Missions, varied environments, and flexible work schedules
Taipei Fubon Bank believes that the younger generation has a deep respect for work-life balance. As a result, when recruiting young people, Fubon emphasizes varied work environments, flexible schedules, generous benefits, and professional training. A varied work environment allows young people to work in different units and fields in order to discover their specialty, while also providing them with different experiences and knowledge. At the same time, Fubon provides flexible work schedules and formats.

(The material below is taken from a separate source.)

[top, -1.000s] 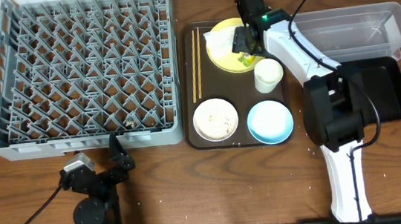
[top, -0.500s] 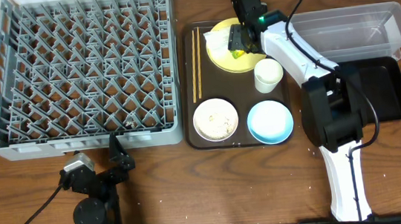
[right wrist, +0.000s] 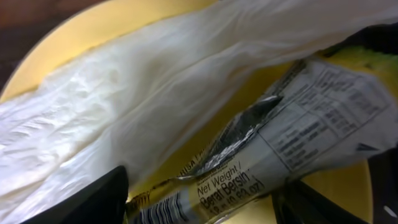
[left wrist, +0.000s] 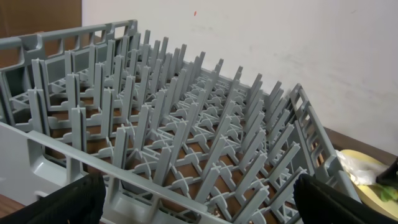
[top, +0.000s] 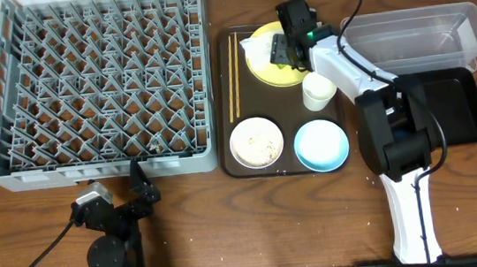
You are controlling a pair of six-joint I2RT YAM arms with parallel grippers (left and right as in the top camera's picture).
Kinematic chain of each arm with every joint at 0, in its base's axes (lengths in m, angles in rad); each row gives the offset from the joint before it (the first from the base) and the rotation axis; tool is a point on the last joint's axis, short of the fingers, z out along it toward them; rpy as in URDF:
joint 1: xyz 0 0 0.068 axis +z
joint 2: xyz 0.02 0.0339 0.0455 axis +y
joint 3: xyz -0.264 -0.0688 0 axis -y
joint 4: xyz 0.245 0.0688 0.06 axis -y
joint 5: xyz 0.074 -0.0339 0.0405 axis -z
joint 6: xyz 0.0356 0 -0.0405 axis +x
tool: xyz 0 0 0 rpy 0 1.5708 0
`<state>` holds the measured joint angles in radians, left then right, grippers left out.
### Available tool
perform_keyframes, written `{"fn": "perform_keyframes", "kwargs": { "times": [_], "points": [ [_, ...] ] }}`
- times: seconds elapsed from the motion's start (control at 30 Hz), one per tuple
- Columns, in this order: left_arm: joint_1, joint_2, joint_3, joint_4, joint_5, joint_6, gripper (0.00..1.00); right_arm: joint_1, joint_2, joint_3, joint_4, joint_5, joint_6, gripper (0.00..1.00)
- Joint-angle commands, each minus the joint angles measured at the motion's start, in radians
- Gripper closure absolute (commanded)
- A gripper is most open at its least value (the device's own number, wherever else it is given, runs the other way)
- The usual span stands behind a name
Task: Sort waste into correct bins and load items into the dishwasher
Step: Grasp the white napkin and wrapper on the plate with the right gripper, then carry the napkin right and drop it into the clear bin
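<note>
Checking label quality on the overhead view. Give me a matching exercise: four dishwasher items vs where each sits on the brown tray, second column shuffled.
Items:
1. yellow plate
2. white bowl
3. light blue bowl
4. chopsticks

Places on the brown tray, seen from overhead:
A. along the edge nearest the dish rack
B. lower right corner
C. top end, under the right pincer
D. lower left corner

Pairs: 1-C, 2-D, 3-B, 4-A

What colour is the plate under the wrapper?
The plate is yellow, clearest in the right wrist view.
</note>
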<state>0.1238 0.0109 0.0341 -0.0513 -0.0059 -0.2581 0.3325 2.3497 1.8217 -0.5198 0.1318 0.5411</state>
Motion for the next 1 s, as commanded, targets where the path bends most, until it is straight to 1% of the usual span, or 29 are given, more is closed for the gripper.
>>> {"fn": "perform_keyframes", "kwargs": {
  "times": [0.0,0.1,0.13,0.23,0.27,0.3,0.5,0.67,0.97],
  "points": [
    [0.004,-0.006,-0.030,-0.020,-0.006,0.013,0.02,0.010,0.009,-0.015,0.005,0.022,0.000,0.41],
    [0.004,-0.006,-0.030,-0.020,-0.006,0.013,0.02,0.009,0.009,-0.018,0.004,0.022,-0.002,0.58],
    [0.004,-0.006,-0.030,-0.020,-0.006,0.013,0.02,0.009,0.009,-0.018,0.004,0.022,-0.010,0.68],
    [0.004,-0.006,-0.030,-0.020,-0.006,0.013,0.02,0.009,0.009,-0.018,0.004,0.022,-0.030,0.89],
    [0.004,-0.006,-0.030,-0.020,-0.006,0.013,0.02,0.009,0.009,-0.017,0.004,0.021,-0.039,0.95],
    [0.004,-0.006,-0.030,-0.020,-0.006,0.013,0.02,0.009,0.008,-0.017,0.004,0.021,-0.048,0.99],
    [0.004,-0.006,-0.030,-0.020,-0.006,0.013,0.02,0.007,-0.049,-0.017,-0.022,0.021,-0.095,0.99],
    [0.004,-0.006,-0.030,-0.020,-0.006,0.013,0.02,0.007,-0.155,-0.017,-0.039,0.022,-0.138,0.99],
    [0.004,-0.006,-0.030,-0.020,-0.006,0.013,0.02,-0.022,-0.335,-0.017,-0.097,0.026,-0.128,0.99]
  ]
}}
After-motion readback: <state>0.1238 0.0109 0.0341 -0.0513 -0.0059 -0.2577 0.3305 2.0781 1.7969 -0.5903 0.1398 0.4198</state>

Work roles may stimulate a sense of mission. Some banks have even begun to offer courses directly on university campuses, including how responsible investments and financial products adhere to ESG categories. Instruction on international ESG trends and the current state of the market, as well as case studies on practical operations, help these banks plant the seeds of sustainability in the hearts and minds of young people, helping them to discover their sense of mission earlier. A financial sector hoping to become more sustainable must start from the bottom.
KGI Bank has designed the a pre-MA intern mentorship training program. Mentors draw up personalized training plans and guide them to participate in departmental projects. The program also hosts a cross-border exchange competition for intern teams, featuring students from each field, stimulating diverse perspectives and creativity. This not only helps KGI understand the expectations of younger generations, but also to build a brand-linked strategy breaking free from the mold.
Keeping with the times
The financial sector has started to explore using different methods in response to the challenges of recruiting, training, and retaining Gen Z talent. However, this is not just a project for HR departments, but the entire organization. Explaining the future vision of financial services to younger employees, offering more flexible work times, and helping employees to find their sense of mission have been proven successful.

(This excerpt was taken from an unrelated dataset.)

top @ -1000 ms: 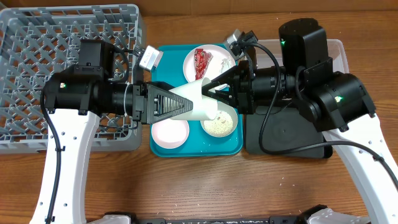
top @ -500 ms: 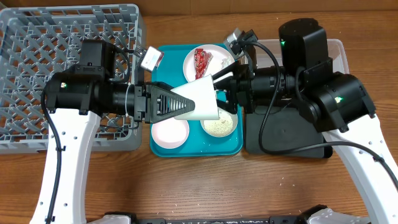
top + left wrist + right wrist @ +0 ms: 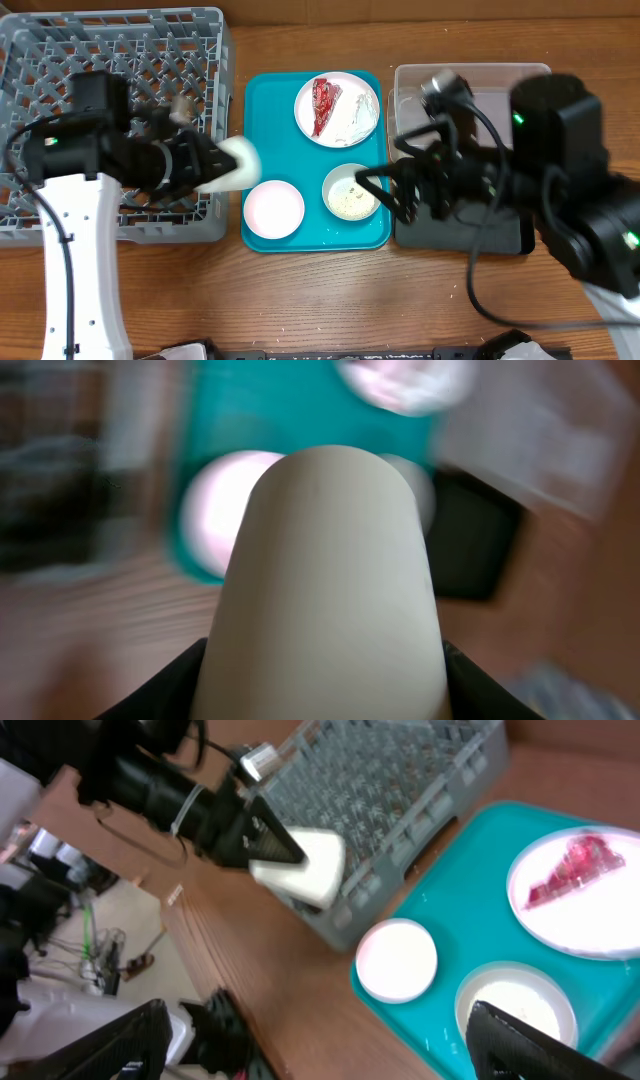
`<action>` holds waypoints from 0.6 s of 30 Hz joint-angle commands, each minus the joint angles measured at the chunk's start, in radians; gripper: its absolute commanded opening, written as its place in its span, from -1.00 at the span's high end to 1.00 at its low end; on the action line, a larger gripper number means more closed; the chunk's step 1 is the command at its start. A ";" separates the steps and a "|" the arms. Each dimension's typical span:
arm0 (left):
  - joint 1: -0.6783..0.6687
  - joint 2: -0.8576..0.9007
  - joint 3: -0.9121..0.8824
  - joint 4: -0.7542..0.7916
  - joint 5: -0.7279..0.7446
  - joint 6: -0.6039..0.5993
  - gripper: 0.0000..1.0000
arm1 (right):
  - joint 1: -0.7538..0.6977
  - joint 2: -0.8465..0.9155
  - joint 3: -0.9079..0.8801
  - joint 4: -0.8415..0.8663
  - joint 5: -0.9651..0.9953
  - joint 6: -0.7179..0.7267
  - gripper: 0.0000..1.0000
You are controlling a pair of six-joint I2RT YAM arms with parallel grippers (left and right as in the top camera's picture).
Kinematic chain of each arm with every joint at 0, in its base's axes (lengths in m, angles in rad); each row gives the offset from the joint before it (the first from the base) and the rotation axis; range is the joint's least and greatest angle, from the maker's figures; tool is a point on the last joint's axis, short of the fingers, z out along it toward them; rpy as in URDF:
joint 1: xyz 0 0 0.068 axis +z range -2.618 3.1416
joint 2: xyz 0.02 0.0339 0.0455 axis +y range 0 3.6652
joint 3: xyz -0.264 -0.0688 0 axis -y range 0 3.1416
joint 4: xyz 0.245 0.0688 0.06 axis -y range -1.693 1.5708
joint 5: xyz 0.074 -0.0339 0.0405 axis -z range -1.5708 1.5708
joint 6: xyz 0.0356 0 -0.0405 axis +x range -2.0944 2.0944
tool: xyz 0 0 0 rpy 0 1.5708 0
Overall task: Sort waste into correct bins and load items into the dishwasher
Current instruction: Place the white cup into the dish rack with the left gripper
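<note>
My left gripper [image 3: 222, 166] is shut on a white cup [image 3: 238, 164], lying sideways over the right edge of the grey dish rack [image 3: 60, 60]. In the left wrist view the cup [image 3: 330, 580] fills the middle, a dark finger on each side. The right wrist view shows the cup [image 3: 300, 868] from afar. My right gripper [image 3: 385, 192] stands open and empty at the teal tray's [image 3: 270, 130] right edge. On the tray are a plate with a red wrapper [image 3: 337, 108], a bowl of pale crumbs [image 3: 352, 193] and a small pink dish [image 3: 273, 208].
A clear bin [image 3: 500, 75] stands at the back right, with a black bin [image 3: 460, 225] in front of it under my right arm. Bare wooden table runs along the front edge. The left wrist view is blurred.
My right gripper opened, let go of the cup and pulled back right. My left arm carried the cup left, from over the tray to the rack's edge.
</note>
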 commanded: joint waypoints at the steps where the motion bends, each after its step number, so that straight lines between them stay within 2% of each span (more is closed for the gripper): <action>1: 0.070 -0.002 -0.005 -0.012 -0.524 -0.198 -0.02 | 0.003 0.011 0.012 -0.070 0.046 0.003 -0.92; 4: 0.118 -0.002 -0.033 0.028 -0.640 -0.223 -0.09 | 0.003 0.011 0.012 -0.113 0.046 0.003 -0.92; 13: 0.195 0.038 -0.246 0.230 -0.646 -0.224 -0.10 | 0.003 0.011 0.012 -0.120 0.045 0.003 -0.93; 18: 0.250 0.090 -0.282 0.312 -0.589 -0.218 -0.05 | 0.003 0.011 0.012 -0.129 0.045 0.003 -0.93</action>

However, do enormous financial institutions truly have a way to adjust quickly? President Lee Chang-Ken of Cathay Holdings said that Cathay previously had over ten levels between its President and a typical office worker, but “over the past few years, our operations have pivoted towards flattening and transparent communication.” Lee also said, “We had to make some adjustments to attract colleagues from different generations. If we still maintained the previous management style, we would be unable to attract talent.”
The younger generation does not like overly complicated workflows, so Cathay Holdings has also revised its approval process to clarify its authorization hierarchy. Whereas it used to view mistakes or imperfections as unacceptable, it now maintains an internal culture that is tolerant of mistakes where everyone kindly supports their colleagues. “Giving Gen Z a good opportunity to develop relies on many factors, including the system in place, the culture, the organization, its subsidiaries, and departmental rotations. But organizations also need to allow younger employees the opportunity to rapidly study many skills, integrating international, inter-industry, and interdisciplinary abilities. Otherwise, the next generation could be competing with AI!”
It seems that the finance industry still has a lot of exploring to do when it comes to talent retention!